▸ INSTRUCTIONS TO FOLLOW
Before you finish, make sure every line below has been written out exactly.

[Data excerpts]

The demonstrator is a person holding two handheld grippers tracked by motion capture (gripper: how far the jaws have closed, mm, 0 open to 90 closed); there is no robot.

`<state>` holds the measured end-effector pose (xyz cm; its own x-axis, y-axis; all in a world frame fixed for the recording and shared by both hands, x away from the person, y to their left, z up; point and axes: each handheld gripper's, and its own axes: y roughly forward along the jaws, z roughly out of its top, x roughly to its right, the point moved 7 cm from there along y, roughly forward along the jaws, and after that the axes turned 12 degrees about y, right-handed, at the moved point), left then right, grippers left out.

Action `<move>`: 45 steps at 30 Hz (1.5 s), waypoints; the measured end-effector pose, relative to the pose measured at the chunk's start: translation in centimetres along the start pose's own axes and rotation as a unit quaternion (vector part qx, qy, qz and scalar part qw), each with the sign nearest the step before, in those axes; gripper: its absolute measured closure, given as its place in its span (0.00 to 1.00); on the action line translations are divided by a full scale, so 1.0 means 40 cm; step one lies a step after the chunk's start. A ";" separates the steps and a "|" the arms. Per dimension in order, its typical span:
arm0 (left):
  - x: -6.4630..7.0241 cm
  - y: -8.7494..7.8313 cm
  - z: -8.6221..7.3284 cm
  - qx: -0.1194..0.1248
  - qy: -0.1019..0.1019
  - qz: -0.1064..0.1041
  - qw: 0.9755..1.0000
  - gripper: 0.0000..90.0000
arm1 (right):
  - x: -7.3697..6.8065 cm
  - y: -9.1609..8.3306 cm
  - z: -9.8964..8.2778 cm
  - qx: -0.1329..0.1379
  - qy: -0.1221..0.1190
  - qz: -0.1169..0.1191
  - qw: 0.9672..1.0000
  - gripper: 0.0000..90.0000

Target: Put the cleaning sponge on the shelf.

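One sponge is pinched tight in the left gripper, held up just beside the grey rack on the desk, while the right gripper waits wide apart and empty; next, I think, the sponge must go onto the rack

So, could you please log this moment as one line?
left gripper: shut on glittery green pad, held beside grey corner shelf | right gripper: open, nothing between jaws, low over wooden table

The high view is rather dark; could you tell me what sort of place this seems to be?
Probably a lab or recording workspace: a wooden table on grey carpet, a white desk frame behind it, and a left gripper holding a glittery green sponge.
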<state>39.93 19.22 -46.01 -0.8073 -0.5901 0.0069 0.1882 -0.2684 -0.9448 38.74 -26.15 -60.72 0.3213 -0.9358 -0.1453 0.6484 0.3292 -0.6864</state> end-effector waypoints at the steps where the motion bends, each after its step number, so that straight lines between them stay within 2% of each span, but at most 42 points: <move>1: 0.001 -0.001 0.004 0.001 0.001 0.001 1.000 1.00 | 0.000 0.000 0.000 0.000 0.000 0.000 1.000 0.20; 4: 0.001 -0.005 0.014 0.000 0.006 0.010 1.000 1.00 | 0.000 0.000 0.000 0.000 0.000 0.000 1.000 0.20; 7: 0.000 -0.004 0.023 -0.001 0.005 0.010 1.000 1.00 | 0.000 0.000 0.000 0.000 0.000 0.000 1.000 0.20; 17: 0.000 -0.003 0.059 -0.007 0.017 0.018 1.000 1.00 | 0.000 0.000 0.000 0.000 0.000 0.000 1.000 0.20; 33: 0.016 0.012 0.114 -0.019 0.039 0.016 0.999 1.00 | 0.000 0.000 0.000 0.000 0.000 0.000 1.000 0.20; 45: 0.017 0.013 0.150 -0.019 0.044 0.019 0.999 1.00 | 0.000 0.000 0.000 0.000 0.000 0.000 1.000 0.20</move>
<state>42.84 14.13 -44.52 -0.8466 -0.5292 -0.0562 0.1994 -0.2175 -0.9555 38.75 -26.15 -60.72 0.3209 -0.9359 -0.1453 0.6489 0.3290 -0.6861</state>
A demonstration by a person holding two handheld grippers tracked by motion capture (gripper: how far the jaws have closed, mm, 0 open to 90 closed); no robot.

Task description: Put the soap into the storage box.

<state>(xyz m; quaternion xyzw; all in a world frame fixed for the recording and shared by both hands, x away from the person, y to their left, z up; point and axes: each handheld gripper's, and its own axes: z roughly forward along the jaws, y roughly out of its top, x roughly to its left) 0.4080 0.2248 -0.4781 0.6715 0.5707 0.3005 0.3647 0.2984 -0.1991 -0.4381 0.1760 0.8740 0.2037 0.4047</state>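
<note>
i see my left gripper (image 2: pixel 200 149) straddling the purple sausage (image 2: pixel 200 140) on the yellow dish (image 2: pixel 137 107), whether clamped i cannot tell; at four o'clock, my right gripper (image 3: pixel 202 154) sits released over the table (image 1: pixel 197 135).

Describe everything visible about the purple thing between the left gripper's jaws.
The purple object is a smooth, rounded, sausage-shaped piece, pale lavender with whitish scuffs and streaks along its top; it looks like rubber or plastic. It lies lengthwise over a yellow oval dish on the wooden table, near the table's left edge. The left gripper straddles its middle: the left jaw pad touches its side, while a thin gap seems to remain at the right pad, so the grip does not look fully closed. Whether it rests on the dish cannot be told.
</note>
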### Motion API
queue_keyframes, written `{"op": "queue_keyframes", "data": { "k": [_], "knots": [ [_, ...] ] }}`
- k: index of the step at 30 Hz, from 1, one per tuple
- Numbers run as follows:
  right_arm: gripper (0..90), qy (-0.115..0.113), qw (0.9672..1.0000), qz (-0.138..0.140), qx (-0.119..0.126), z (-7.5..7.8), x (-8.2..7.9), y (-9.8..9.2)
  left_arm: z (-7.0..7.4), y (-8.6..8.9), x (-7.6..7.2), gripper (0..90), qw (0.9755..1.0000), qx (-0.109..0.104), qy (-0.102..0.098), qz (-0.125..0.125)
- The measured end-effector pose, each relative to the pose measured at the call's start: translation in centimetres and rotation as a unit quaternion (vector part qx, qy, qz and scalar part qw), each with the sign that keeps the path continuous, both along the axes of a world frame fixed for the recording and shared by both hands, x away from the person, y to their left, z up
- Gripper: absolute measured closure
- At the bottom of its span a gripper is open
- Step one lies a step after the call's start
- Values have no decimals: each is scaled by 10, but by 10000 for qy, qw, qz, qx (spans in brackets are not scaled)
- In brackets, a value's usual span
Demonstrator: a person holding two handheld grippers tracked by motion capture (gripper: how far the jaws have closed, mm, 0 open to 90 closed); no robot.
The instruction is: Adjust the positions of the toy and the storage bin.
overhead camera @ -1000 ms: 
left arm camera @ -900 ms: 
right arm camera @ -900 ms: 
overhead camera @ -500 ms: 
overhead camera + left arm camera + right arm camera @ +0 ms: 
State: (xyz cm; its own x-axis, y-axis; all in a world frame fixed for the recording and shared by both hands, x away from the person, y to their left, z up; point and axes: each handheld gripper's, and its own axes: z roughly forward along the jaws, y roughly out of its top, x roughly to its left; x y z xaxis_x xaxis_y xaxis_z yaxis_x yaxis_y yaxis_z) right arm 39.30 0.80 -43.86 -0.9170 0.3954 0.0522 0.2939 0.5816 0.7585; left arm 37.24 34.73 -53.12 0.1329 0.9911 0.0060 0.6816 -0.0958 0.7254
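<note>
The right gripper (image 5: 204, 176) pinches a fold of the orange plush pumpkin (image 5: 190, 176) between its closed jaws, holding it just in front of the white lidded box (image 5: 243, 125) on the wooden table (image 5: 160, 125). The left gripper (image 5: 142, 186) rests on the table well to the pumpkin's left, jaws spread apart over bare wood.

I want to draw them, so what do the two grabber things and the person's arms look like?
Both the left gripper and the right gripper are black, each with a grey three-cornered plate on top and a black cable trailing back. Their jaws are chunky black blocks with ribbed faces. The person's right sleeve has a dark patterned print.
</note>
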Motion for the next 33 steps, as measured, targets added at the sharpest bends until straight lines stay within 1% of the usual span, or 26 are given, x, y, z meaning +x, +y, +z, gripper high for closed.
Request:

▸ EXPECTED ANSWER
The demonstrator is a person holding two handheld grippers tracked by motion capture (gripper: how far the jaws have closed, mm, 0 open to 90 closed); there is no robot.

`<state>` holds the measured end-effector pose (xyz cm; its own x-axis, y-axis; all in a world frame fixed for the recording and shared by both hands, x away from the person, y to their left, z up; point and axes: each handheld gripper's, and its own axes: y roughly forward along the jaws, z roughly out of its top, x roughly to its right, the point moved 7 cm from there along y, roughly forward along the jaws, and after that the axes turned 12 degrees about y, right-handed, at the moved point), left then right, grippers left out.

Action `<move>`: 45 steps at 30 Hz (1.5 s), waypoints; the measured end-effector pose, relative to the pose measured at the chunk's start: translation in centimetres along the start pose's own axes and rotation as a unit quaternion (vector part qx, qy, qz and scalar part qw), each with the sign nearest the step before, in those axes; gripper: its absolute measured closure, given as its place in its span (0.00 to 1.00); on the action line translations are divided by a full scale, so 1.0 means 40 cm; step one lies a step after the chunk's start. A ";" separates the steps and a "|" the arms. Per dimension in order, its typical span:
arm0 (left):
  - x: -6.4630..7.0241 cm
  - y: -8.7494..7.8313 cm
  - z: -8.6221..7.3284 cm
  - qx: -0.1194..0.1248
  - qy: -0.1019..0.1019
  - qz: -0.1064..0.1041
  - qw: 0.9755..1.0000
  - gripper: 0.0000..90.0000
arm1 (right):
  - x: -7.3697..6.8065 cm
  - y: -9.1609..8.3306 cm
  - z: -9.8964..8.2778 cm
  - qx: -0.1329..0.1379
  - qy: -0.1221..0.1190
  - qz: -0.1169..0.1191
  - qw: 0.9672..1.0000
  - gripper: 0.0000..90.0000

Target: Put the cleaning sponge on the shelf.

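One sponge is pinched tight in the left gripper, held up just beside the grey rack on the desk, while the right gripper waits wide apart and empty; next, I think, the sponge must go onto the rack

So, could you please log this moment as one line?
left gripper: shut on glittery green pad, held beside grey corner shelf | right gripper: open, nothing between jaws, low over wooden table

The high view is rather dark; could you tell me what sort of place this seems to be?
Probably a lab or recording workspace: a wooden table on grey carpet, a white desk frame behind it, and a left gripper holding a glittery green sponge.
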<state>39.93 19.22 -46.01 -0.8073 -0.5901 0.0069 0.1882 -0.2684 -0.9448 38.74 -26.15 -60.72 0.3213 -0.9358 -0.1453 0.6484 0.3292 -0.6864</state> end-effector waypoints at the steps where the motion bends, each after its step number, so that straight lines between them stay within 2% of each span, but at most 42 points: <move>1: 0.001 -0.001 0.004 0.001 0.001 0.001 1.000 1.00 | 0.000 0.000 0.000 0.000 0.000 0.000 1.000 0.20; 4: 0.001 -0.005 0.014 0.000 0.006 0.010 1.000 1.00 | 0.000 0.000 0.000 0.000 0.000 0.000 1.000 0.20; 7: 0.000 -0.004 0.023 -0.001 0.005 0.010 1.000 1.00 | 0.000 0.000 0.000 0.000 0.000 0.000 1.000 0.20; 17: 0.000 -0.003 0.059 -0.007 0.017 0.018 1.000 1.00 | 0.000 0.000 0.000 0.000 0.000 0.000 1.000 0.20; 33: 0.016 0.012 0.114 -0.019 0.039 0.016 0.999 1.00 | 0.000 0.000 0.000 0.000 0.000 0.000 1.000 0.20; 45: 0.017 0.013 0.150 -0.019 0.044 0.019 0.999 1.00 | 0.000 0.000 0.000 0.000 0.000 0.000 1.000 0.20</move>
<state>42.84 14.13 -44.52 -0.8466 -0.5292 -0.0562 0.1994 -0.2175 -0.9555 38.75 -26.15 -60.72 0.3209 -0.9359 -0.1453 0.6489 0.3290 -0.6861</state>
A demonstration by a person holding two handheld grippers tracked by motion capture (gripper: how far the jaws have closed, mm, 0 open to 90 closed); no robot.

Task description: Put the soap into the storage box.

<state>(xyz m; quaternion xyzw; all in a world frame fixed for the recording and shared by both hands, x away from the person, y to their left, z up; point and axes: each handheld gripper's, and its own axes: z roughly forward along the jaws, y roughly out of its top, x roughly to its left) 0.4080 0.2248 -0.4781 0.6715 0.5707 0.3005 0.3647 0.2984 -0.1991 -0.4381 0.1760 0.8740 0.2037 0.4047</state>
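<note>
i see my left gripper (image 2: pixel 200 149) straddling the purple sausage (image 2: pixel 200 140) on the yellow dish (image 2: pixel 137 107), whether clamped i cannot tell; at four o'clock, my right gripper (image 3: pixel 202 154) sits released over the table (image 1: pixel 197 135).

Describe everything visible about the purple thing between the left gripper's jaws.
The purple object is a smooth, rounded, sausage-shaped piece, pale lavender with whitish scuffs and streaks along its top; it looks like rubber or plastic. It lies lengthwise over a yellow oval dish on the wooden table, near the table's left edge. The left gripper straddles its middle: the left jaw pad touches its side, while a thin gap seems to remain at the right pad, so the grip does not look fully closed. Whether it rests on the dish cannot be told.
</note>
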### Motion API
queue_keyframes, written `{"op": "queue_keyframes", "data": { "k": [_], "knots": [ [_, ...] ] }}`
- k: index of the step at 30 Hz, from 1, one per tuple
- Numbers run as follows:
  right_arm: gripper (0..90), qy (-0.115..0.113), qw (0.9672..1.0000), qz (-0.138..0.140), qx (-0.119..0.126), z (-7.5..7.8), x (-8.2..7.9), y (-9.8..9.2)
  left_arm: z (-7.0..7.4), y (-8.6..8.9), x (-7.6..7.2), gripper (0..90), qw (0.9755..1.0000), qx (-0.109..0.104), qy (-0.102..0.098), qz (-0.125..0.125)
- The measured end-effector pose, each relative to the pose measured at the call's start: translation in centimetres and rotation as a unit quaternion (vector part qx, qy, qz and scalar part qw), each with the sign that keeps the path continuous, both along the axes of a world frame fixed for the recording and shared by both hands, x away from the person, y to their left, z up
- Gripper: absolute measured closure
- At the bottom of its span a gripper is open
- Step one lies a step after the call's start
- Values have no decimals: each is scaled by 10, but by 10000 for qy, qw, qz, qx (spans in brackets are not scaled)
- In brackets, a value's usual span
Demonstrator: a person holding two handheld grippers tracked by motion capture (gripper: how far the jaws have closed, mm, 0 open to 90 closed); no robot.
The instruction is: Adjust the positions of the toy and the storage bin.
overhead camera @ -1000 ms: 
left arm camera @ -900 ms: 
right arm camera @ -900 ms: 
overhead camera @ -500 ms: 
overhead camera + left arm camera + right arm camera @ +0 ms: 
State: (xyz cm; its own x-axis, y-axis; all in a world frame fixed for the recording and shared by both hands, x away from the person, y to their left, z up; point and axes: each handheld gripper's, and its own axes: z roughly forward along the jaws, y roughly out of its top, x roughly to its left; x y z xaxis_x xaxis_y xaxis_z yaxis_x yaxis_y yaxis_z) right arm 39.30 0.80 -43.86 -0.9170 0.3954 0.0522 0.2939 0.5816 0.7585; left arm 37.24 34.73 -53.12 0.1329 0.9911 0.0060 0.6816 -0.0958 0.7254
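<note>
The right gripper (image 5: 204, 176) pinches a fold of the orange plush pumpkin (image 5: 190, 176) between its closed jaws, holding it just in front of the white lidded box (image 5: 243, 125) on the wooden table (image 5: 160, 125). The left gripper (image 5: 142, 186) rests on the table well to the pumpkin's left, jaws spread apart over bare wood.

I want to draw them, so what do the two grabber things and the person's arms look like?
Both the left gripper and the right gripper are black, each with a grey three-cornered plate on top and a black cable trailing back. Their jaws are chunky black blocks with ribbed faces. The person's right sleeve has a dark patterned print.
</note>
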Motion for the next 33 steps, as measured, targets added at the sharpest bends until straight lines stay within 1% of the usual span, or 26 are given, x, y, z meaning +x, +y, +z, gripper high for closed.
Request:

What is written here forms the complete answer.